Libye: la libéralisation bancaire sur la pointe des pieds

Tripoli — Trente ans après s'être proclamée socialiste, la Libye entreprend sa mue bancaire libérale, avec une première privatisation et l'arrivée sur la pointe des pieds de banques étrangères.

Richissime en pétrole, mais très sous-développée, la Jamahiriya du colonel Mouammar Kadhafi se connecte peu à peu sur la mondialisation depuis la fin de l'embargo de l'ONU, en 2003, et la normalisation des relations avec les États-unis, en 2006.

L'ancien premier ministre Choukri Ghanem, devenu patron de la puissante compagnie nationale du pétrole NOC, prend un sourire en coin, et remonte les sourcils, en prononçant devant l'AFP le mot «socialisme».

Mais ni lui, ni même celui dont il est proche, Seif el-Islam, deuxième fils et successeur présumé du Guide, formé à la London School of Economics, ne parleraient encore ouvertement de «libéralisme».

C'est pourtant l'emblématique banque Rothschild qui a été mandatée en janvier par la banque centrale de Libye pour la privatisation partielle de la 4ème banque publique du pays, la Sahara qui a 44 agences dans le pays.

Cette première privatisation vise a confier 20 % et la gestion à terme de 5 ans de la Sahara, ex-Banco di Sicilia nationalisée en 1970, à une «institution financière internationale leader», dit-on à la Banque centrale.

Qui est sur les rangs? Aucune banque ne le crie sur les toîts, mais les experts avancent comme «possibles» l'Arab Banking Corporation (ABC) de Bahrein, l'anglaise HSBC, la française BNP-Paribas, voire l'américaine Citibank.

«Ce n'est pas une pépite flamboyante, compte tenu de son état, mais la banque étrangère qui s'y attellera aura l'avantage concurrentiel du premier entrant», note un expert international.

La banque centrale, jusqu'à présent gardienne de l'orthodoxie étatiste, évoque la «modernisation du secteur financier» lancée depuis l'été 2006 avec l'aide du prestigieux cabinet-conseil américain McKinsey.

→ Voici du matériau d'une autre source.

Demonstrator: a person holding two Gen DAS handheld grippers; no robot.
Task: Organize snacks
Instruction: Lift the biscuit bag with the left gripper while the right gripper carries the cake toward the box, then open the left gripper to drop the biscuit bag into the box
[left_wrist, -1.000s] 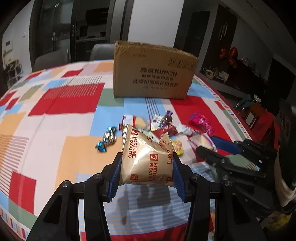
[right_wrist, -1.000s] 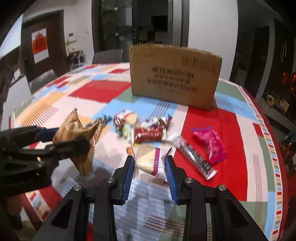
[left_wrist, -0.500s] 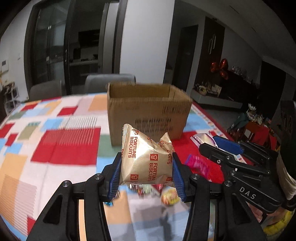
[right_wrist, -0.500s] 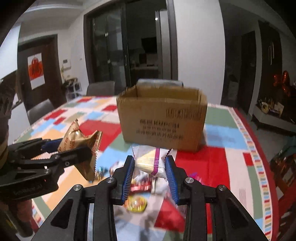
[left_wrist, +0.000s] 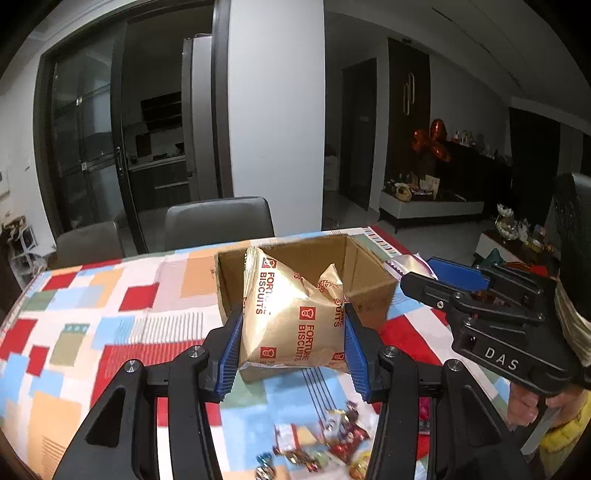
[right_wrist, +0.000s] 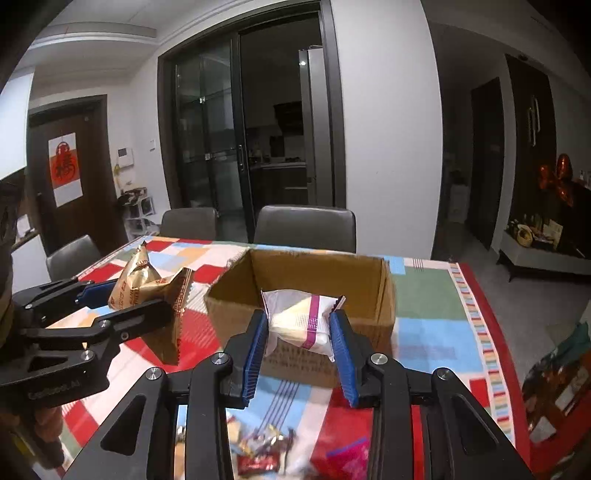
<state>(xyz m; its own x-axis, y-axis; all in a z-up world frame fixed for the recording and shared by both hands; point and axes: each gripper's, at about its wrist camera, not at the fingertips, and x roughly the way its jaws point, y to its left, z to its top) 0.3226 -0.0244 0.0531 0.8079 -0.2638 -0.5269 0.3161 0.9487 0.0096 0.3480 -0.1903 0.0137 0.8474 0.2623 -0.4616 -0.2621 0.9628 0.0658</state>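
Observation:
My left gripper (left_wrist: 291, 347) is shut on a gold Fortune Biscuits bag (left_wrist: 291, 317), held high in front of the open cardboard box (left_wrist: 365, 266). In the right wrist view the same bag (right_wrist: 147, 284) hangs at the left in that gripper (right_wrist: 125, 295). My right gripper (right_wrist: 297, 350) is shut on a white cake packet with a purple stripe (right_wrist: 299, 317), just short of the box's near wall (right_wrist: 306, 358). The box (right_wrist: 325, 266) shows a bare brown inside. The right gripper (left_wrist: 436, 273) also appears at the right of the left wrist view, with the white packet's edge (left_wrist: 402, 263) showing in it.
Loose wrapped snacks (left_wrist: 325, 446) lie blurred on the patchwork tablecloth (left_wrist: 92, 332) below both grippers, also seen as snacks (right_wrist: 266, 454) in the right wrist view. Grey chairs (right_wrist: 306, 229) stand behind the table. A person's hand (left_wrist: 524, 410) holds the right gripper.
Both grippers have risen from the snack pile with their packets and moved toward the box; its open top now shows, and the pile has dropped to the bottom of both views.

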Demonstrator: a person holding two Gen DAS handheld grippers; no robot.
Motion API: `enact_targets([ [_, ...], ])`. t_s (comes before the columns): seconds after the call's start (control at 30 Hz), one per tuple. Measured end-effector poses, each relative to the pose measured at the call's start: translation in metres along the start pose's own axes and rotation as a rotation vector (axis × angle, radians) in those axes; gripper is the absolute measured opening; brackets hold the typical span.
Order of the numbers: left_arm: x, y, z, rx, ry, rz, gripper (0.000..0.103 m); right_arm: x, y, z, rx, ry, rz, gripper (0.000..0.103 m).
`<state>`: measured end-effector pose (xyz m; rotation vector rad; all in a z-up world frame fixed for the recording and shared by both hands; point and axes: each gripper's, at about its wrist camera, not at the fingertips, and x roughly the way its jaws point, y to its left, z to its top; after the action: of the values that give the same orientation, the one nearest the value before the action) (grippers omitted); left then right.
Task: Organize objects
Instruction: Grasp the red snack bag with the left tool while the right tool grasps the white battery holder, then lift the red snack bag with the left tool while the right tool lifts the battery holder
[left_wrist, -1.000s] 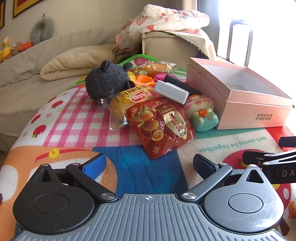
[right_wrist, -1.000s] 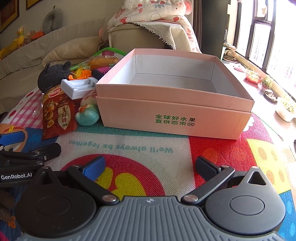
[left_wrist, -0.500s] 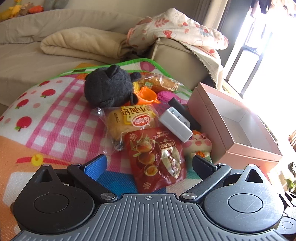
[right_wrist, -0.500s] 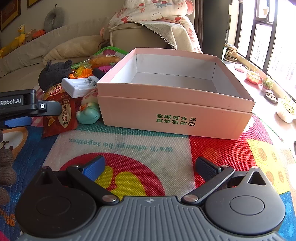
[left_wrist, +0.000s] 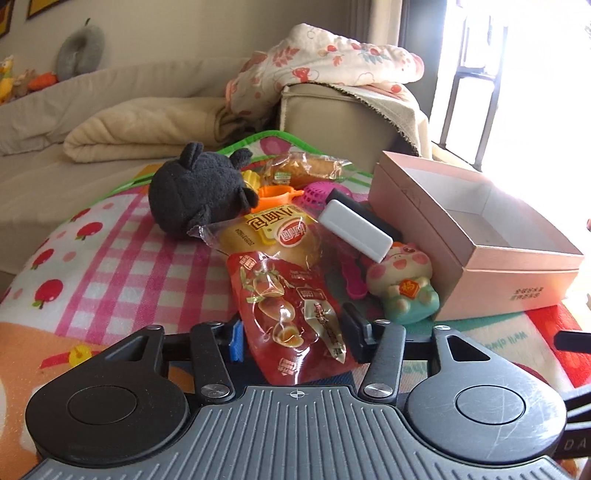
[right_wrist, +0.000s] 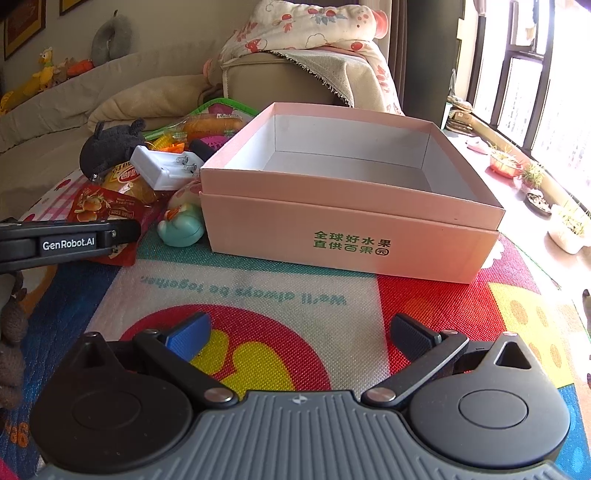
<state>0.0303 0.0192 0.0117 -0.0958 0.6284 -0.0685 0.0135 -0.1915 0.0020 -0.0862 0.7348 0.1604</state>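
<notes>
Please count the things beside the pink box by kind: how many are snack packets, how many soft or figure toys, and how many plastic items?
Snack packets: 3, red packet, yellow bun packet, bread packet.
Toys: 2, black plush, pig figure.
Plastic items: at least 5, partly hidden.
Total: at least 10.

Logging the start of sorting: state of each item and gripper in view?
left gripper: closing around red snack pouch
red snack pouch: flat on mat, between the jaws
right gripper: open, empty
pink box: open, empty
white battery case: open, no batteries
</notes>
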Motion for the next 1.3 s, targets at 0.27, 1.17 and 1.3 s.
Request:
enact_targets([
  [0.27,-0.054,0.051,-0.013,0.035,0.035,-0.063,0.035,-0.038,0.038,0.007,-0.187,-0.287,0.037,0.103],
  [1.17,-0.076,0.065,-0.022,0.020,0.043,-0.199,0.021,-0.080,0.097,-0.039,-0.681,-0.134,0.085,0.034],
  [1.3,-0.070,0.055,-0.033,0.077,0.073,-0.141,0.023,-0.093,0.078,-0.021,-0.492,-0.139,0.204,0.066],
])
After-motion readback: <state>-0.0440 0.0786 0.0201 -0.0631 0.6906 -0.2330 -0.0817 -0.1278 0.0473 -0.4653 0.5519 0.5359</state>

La National Commercial Bank, la Oumma bank, la Gumhouria et la Wahda sont les quatre autres grandes banques commerciales publiques, lesquelles contrôlent 90 % du secteur.

Parmi les grandes banques internationales, seule la française Calyon, la banque d'affaires du Crédit Agricole, a ouvert en son nom depuis l'an dernier un bureau de représentation, et a financé un grand projet maritime.

«Le pays n'a pas besoin d'argent, il en regorge» note son responsable, Jean-Paul Illy, «mais probablement de conseils pour ses nombreux projets de développements afin de les accélérer et de les rendre plus efficients».

Parmi la quinzaine d'autres bureaux d'établissements étrangers, la HSBC avait déjà glissé son pied dans la porte avec sa filiale (46,5 %) British Arab commercial bank (BACB). Elle doit ouvrir prochainement, ainsi que la BNP, son propre bureau de représentation.

La formation de cadres libyens, priorité du régime, doit être assurée. Des employés de la Sahara se succèdent à Londres pour apprendre l'anglais. Calyon a organisé en février un séminaire sur les dérivés actions.

Après les années de l'embargo, la libéralisation des importations a aussi entraîné une explosion de petits commerces, et un appétit de consommation qui nécessitent des moyens de financement et de paiements modernes.

C'est exactement il y a deux ans que les premières cartes de crédit ont fait leur apparition, grâce à un partenariat avec Visa de la banque privée de Commerce et de développement (BCD) qui compte désormais 22 distributeurs automatiques ATM dans le pays.

Sur l'avenue Gargarech, pompeusement appelée les «Champs élysées» de Tripoli se succédent en chapelet depuis peu les échoppes remplies de produits mondialisés, introuvables auparavant.

Reste que le FMI souligne, dans son dernier rapport aux recommendations radicales, le paradoxe d'un pays «aux liquidités considérables», due à la manne pétrolière, avec «un investissement du secteur privé ridicule», à 2 % du PNB.